Aim of the task: For every line of the material below, check for the string "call" and return the line if it is there.
Data section Block Start
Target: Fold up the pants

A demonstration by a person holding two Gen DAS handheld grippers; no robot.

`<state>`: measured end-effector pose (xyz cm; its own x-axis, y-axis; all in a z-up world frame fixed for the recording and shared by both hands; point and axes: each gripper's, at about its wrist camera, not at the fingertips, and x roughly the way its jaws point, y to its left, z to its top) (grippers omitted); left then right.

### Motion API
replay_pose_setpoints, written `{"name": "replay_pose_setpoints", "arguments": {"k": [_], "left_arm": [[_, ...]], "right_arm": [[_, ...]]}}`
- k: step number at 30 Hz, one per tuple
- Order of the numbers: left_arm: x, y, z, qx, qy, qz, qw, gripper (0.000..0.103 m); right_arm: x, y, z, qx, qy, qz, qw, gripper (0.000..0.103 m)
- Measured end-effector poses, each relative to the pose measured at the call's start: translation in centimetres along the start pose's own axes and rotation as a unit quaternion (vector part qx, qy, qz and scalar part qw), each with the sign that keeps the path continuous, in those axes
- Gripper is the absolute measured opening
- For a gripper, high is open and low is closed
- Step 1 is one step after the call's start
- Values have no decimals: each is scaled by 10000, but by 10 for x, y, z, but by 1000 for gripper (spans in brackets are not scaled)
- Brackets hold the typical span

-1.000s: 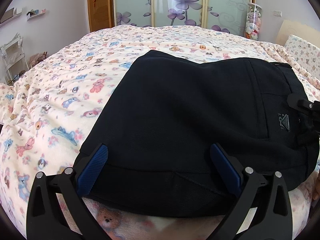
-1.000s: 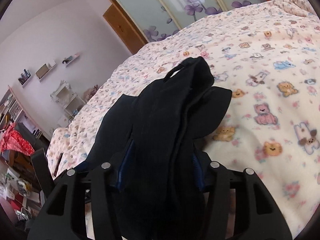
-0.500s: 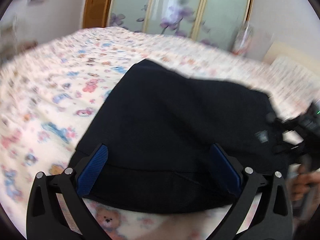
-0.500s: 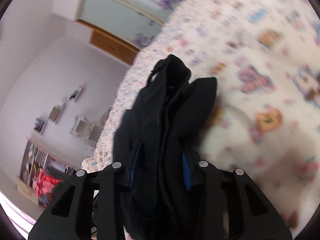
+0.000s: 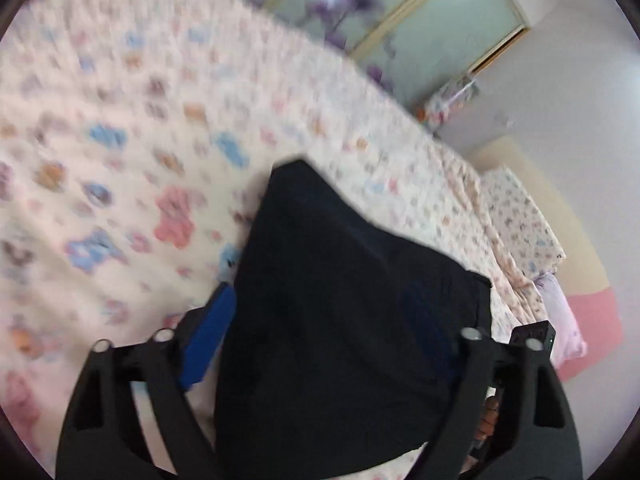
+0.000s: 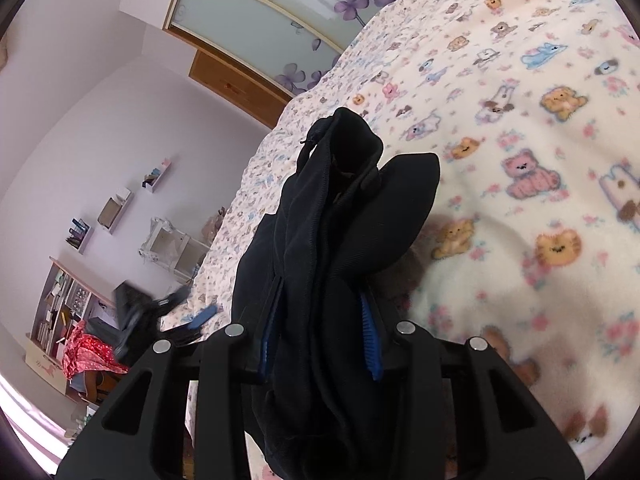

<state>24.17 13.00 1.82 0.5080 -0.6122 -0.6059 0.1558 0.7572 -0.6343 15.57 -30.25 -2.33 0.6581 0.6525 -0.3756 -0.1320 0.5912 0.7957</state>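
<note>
Right tool [image 6: 320, 344] clamping bunched ribbed black pants [image 6: 340, 240], left tool [image 5: 320, 344] closing around them

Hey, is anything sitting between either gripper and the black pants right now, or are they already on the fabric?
Nothing visible is in the way. The right gripper is clamped on a bunched fold of the black pants. The left gripper is closing with the fabric already between its fingers. Only the printed blanket lies around them.

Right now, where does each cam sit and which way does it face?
Left wrist: on the left tool, facing down its fingers over the black pants, its jaws closing, toward the bed and wardrobe.
Right wrist: on the right tool, clamped on bunched pants, facing across the bed.
Shared: pants, bed, wardrobe.
</note>
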Motion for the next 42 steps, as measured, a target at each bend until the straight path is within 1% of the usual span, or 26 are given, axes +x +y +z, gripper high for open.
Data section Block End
Your solution:
- Measured end-effector poses, each relative to the pose measured at the call's start: translation in centimetres along the start pose's own axes and rotation as a unit quaternion (vector part qx, qy, qz and scalar part qw), each with the sign that keeps the path continuous, in those axes
- Step 1 is one step after the call's start

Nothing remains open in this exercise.